Mr Robert E.T. Ward BSc, Policy and Communications Director of the Grantham Research Institute on Climate Change and the Environment, recently published a piece about
my work under the title “
Flawed analysis of the impacts of climate change”. Mr Ward raises two main objections, first, to the conclusion that “the overall impacts of unmitigated climate change this century could be positive, even if global average temperature rises by more than 2°C above its pre-industrial level” and, second, to the conclusion that “the welfare change caused by climate change is equivalent to the welfare change caused by an income change of a few percent”.
Let us consider Mr Ward’s objections in turn. Climate change will have many, diverse impacts and it will affect different people in different ways. Some of these impacts are negative, some may be negative or positive, and some are positive. The three key positive impacts are a reduction in the costs of winter heating – a particular boon to the poor in temperate and cold climates – a reduction in cold-related mortality and morbidity – a particular boon to the old and frail in temperate and cold climate change – and an increase of carbon dioxide fertilization – a particular boon to those dependent on water-stressed agriculture. The last effect is more immediate because it depends on the atmospheric concentration of carbon dioxide rather than the consequent climate change.
Twenty-two studies of the total impact of climate change on human welfare have been published and four of these – by the late
Professor Ralph d’Arge,
Professor Robert Mendelsohn,
myself, and
Professor David Maddison – show that the net impact of modest global warming may be beneficial. Mr Ward’s protestations notwithstanding, this finding is well accepted in the academic literature – and indeed Mr Ward fails to cite a single dissenting paper.
Mr Ward's focus on the
total impact betrays his lack of formal education in economics. What matters is not whether the total impact is positive or negative, but rather when the
incremental impacts turn negative. My latest estimate puts that at 1.1°C global warming relative to pre-industrial times, or some 0.3°C warming from today. That cannot be avoided – unless we believe that the climate sensitivity is much lower than commonly found, and we believe that governments are secretly plotting much more drastic emission cuts than those announced. The initial benefits are thus sunk. The corresponding policy intervention is a Pigou tax*, rather than a Pigou subsidy. Greenhouse gas emissions should be reduced.
Mr Ward’s second objection is equally unfounded, and again he does not cite any study that contradicts what I wrote. The twenty-two studies cited above all agree that the impact of climate change is small relative to economic growth. This was found in studies by
Professor William Nordhaus and
Professor Samuel Fankhauser. It was confirmed by the Intergovernmental Panel on Climate Change from its
Second Assessment Report, in a chapter led by the late
Professor David Pearce, to its
Fifth Assessment Report, in a chapter led by me. Even the highest estimate, the 20% upper bound by Lord
Professor Nicholas Stern of
Brentford, has that a
century of climate change is not worse than losing a
decade of economic growth.
Over the years, many people have objected to these estimates. Tellingly, not a single one of these people have published an estimate that strongly deviates from existing estimates. On the contrary, a number of people have set out to prove Nordhaus and Fankhauser wrong, only to find estimates of a similar magnitude.
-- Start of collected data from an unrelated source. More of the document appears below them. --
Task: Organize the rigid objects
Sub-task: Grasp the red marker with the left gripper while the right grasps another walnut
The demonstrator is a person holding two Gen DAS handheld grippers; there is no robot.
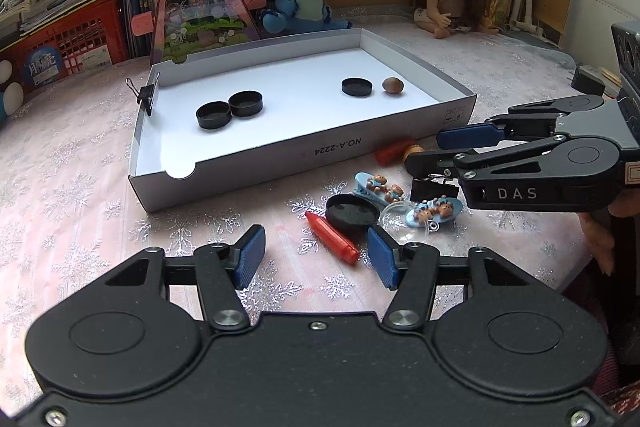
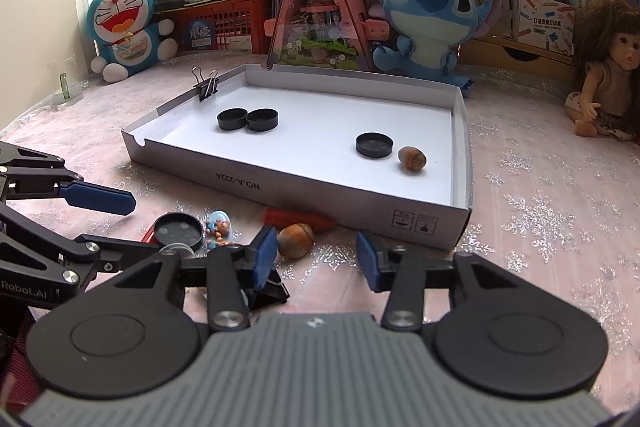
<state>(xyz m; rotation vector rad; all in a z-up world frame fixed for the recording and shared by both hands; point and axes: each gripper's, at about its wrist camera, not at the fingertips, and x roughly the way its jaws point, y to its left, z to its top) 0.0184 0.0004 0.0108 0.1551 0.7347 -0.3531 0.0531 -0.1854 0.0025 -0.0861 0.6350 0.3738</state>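
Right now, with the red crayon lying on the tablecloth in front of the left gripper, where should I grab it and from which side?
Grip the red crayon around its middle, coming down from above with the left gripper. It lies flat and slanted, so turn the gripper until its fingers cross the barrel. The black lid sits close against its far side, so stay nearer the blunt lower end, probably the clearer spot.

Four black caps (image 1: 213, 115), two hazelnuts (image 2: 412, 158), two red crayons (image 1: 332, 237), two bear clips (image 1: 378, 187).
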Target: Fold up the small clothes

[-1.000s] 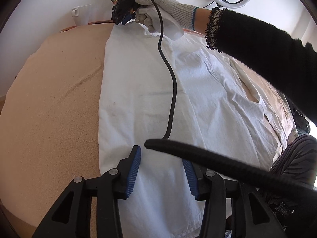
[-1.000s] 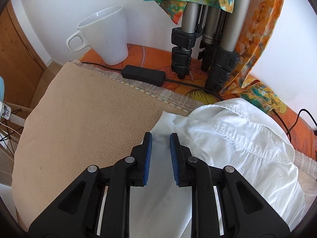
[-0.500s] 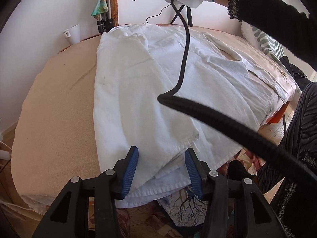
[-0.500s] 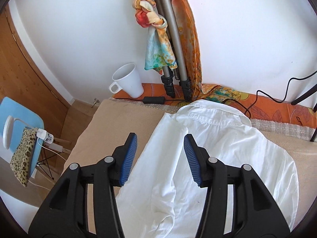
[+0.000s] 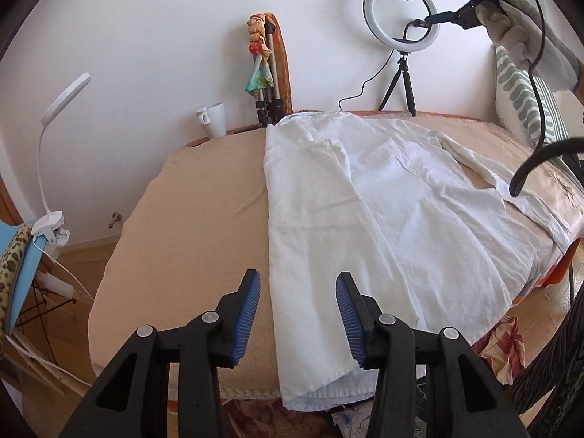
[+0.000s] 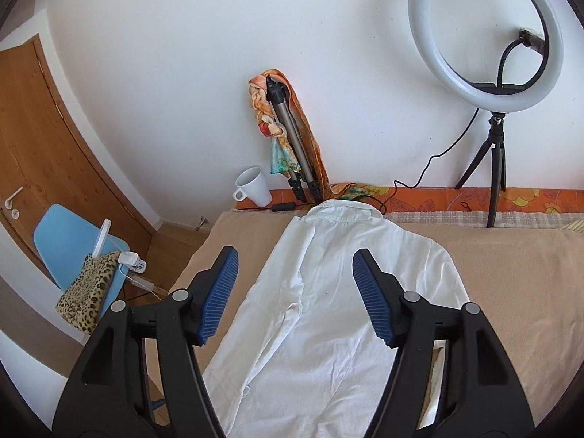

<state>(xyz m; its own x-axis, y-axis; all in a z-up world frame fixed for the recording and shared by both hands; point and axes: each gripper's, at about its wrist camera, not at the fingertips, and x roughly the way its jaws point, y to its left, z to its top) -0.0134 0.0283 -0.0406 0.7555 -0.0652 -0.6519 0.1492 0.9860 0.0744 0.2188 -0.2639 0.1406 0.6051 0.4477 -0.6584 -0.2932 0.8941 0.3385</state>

In sum, climate change is a problem but not the biggest problem in the world. It is good to keep perspective. At the heart of the
current problems at Volkswagen lies a system of regulations that prioritizes one problem – carbon dioxide emissions – at the expense of another – particulate emissions. Environmentalists’ relentless focus on a single simple message may be an excellent strategy for fund-raising, but it makes for poor public policy. Incomplete and imperfect as our understanding of climate change and its impacts may be, Mr Ward’s dismissal of the evidence is not the best way forward.
Academic inspiration, it gave me none.
*unless you want to argue that climate change is the mother of all externalities, in which case we need a Lees Tax, after Pigou's mother.